WORK TO BE COMPLETED = Nothing but the pictures is dropped; write out all the remaining data below exactly.

Segment Open

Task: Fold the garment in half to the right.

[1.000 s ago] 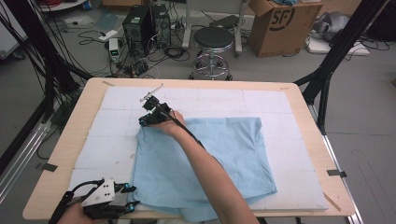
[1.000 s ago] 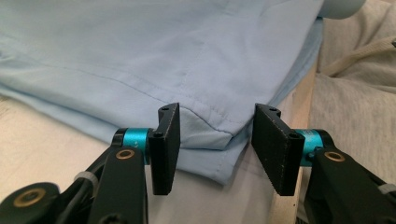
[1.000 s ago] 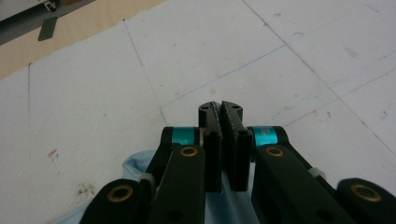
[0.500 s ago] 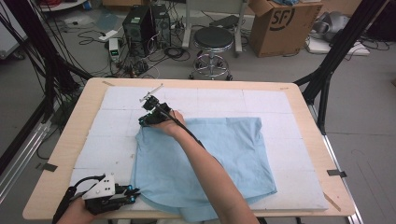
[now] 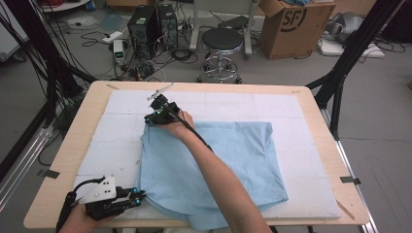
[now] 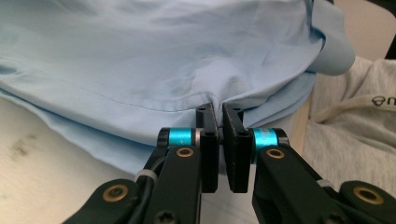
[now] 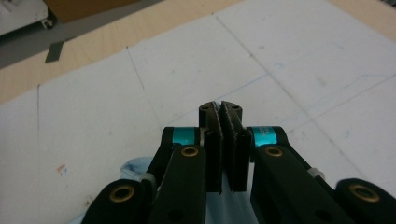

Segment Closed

EXERCISE ANSWER =
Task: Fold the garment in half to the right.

[1.000 s ago] 
[1.000 s ago] 
[1.000 s ago] 
[0.500 s ago] 
[now] 
[now] 
[now] 

No further output is needed here.